> _EXERCISE AIM_
Copy exactly the lines of the material below, starting with the first and including the line that holds "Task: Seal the".
————————
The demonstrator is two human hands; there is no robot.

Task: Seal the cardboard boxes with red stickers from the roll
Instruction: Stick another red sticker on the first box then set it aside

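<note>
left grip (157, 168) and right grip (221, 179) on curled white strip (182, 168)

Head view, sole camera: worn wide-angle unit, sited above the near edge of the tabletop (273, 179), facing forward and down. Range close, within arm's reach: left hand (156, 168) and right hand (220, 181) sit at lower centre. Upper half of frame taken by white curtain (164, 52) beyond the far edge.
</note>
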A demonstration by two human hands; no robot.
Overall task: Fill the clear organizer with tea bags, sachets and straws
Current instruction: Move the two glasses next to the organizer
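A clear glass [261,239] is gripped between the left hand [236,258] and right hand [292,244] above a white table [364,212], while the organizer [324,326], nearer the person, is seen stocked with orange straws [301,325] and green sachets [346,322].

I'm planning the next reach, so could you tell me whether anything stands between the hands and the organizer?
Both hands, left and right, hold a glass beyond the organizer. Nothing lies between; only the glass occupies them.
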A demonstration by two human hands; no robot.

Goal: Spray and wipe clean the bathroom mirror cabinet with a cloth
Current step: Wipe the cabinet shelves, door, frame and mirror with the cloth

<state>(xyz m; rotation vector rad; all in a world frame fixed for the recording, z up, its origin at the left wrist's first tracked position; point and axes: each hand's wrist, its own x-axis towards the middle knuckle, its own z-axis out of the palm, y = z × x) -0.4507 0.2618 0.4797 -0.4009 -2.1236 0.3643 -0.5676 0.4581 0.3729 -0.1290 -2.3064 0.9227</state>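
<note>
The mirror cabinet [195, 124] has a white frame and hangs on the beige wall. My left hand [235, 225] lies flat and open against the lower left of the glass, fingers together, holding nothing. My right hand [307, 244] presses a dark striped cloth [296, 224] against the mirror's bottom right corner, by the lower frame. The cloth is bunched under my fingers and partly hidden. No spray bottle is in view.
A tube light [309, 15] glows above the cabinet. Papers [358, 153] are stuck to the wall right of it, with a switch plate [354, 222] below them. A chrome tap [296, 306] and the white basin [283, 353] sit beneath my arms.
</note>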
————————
> _RESPONSE BOX_
The demonstrator is two human hands; there is no robot.

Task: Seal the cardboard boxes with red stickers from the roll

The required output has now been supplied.